▸ **Exercise prompt**:
Look below for the line with "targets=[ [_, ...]". Retype it and every line after it to the end, exactly, but leave out the pictures.

▸ **Stored data**:

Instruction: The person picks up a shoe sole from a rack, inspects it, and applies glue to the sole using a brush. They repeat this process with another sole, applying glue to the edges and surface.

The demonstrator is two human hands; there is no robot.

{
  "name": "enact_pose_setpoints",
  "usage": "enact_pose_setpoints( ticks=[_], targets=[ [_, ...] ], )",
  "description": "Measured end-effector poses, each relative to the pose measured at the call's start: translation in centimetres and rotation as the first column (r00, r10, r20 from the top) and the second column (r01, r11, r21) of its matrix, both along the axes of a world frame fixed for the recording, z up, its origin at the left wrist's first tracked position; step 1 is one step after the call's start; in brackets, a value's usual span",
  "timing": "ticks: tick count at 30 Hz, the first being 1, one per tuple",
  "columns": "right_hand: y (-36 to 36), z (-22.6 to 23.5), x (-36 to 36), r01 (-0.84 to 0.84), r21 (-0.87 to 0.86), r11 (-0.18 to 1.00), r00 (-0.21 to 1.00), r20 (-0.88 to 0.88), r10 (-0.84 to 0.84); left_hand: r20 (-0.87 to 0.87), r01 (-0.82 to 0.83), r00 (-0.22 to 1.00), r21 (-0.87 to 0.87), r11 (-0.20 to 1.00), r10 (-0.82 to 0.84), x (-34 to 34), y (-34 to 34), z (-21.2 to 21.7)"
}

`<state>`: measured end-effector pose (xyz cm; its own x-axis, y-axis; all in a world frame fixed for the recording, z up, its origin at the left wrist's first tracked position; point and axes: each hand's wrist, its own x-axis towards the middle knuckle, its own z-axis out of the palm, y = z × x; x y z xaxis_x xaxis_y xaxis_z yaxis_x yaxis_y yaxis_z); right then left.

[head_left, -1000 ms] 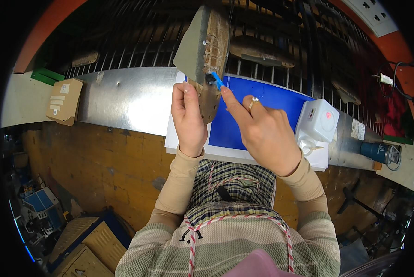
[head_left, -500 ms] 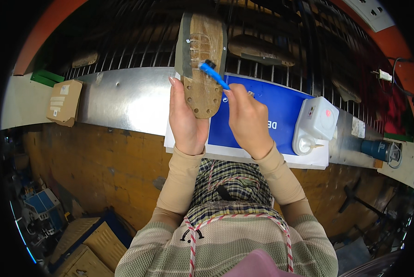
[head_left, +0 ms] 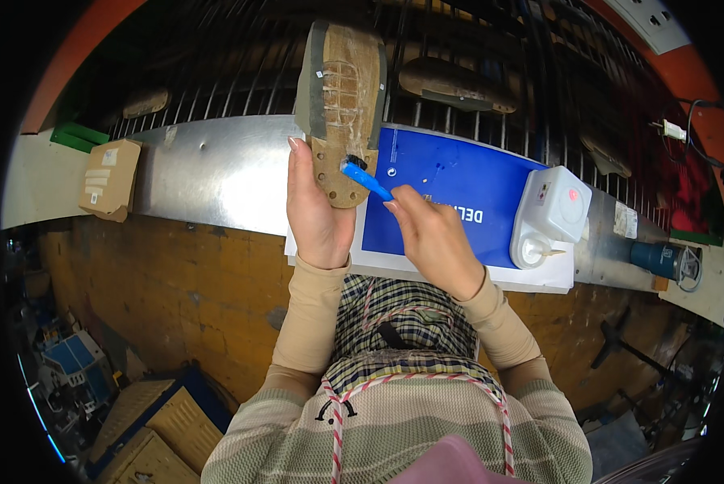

▸ **Output for this exercise**:
  "usage": "enact_pose_setpoints( ticks=[_], targets=[ [_, ...] ], )",
  "description": "Measured end-effector poses, each relative to the pose measured at the call's start: translation in centimetres and rotation as the first column (r00, r10, r20 from the top) and the second column (r01, r11, r21) of its matrix, both along the axes of a world frame fixed for the recording, z up, its origin at the left wrist's first tracked position; step 1 is one step after the call's start; in brackets, a value's usual span",
  "timing": "ticks: tick count at 30 Hz, the first being 1, one per tuple",
  "columns": "right_hand: y (-36 to 36), z (-22.6 to 23.5), x (-36 to 36), r01 (-0.84 to 0.84), r21 (-0.87 to 0.86), r11 (-0.18 to 1.00), r00 (-0.21 to 1.00), r20 (-0.88 to 0.88), r10 (-0.84 to 0.84); left_hand: r20 (-0.87 to 0.87), r01 (-0.82 to 0.83), r00 (-0.22 to 1.00), r21 (-0.87 to 0.87), r11 (-0.20 to 1.00), r10 (-0.82 to 0.84), x (-34 to 34), y (-34 to 34), z (-21.2 to 21.7)"
}

`<state>`: measured end-effector pose (xyz cm; its own x-axis, y-axis; all in a world frame fixed for the recording, z up, its origin at the left wrist's first tracked position; point and axes: each hand's wrist, its own x-axis towards the middle knuckle, its own z-axis out of the palm, y = z × x; x y z xaxis_x xaxis_y xaxis_z yaxis_x yaxis_y yaxis_z); right then left.

[head_left, -1000 ms] 
[head_left, -500 ms] 
[head_left, +0 ms] 

The exercise contains nothing more.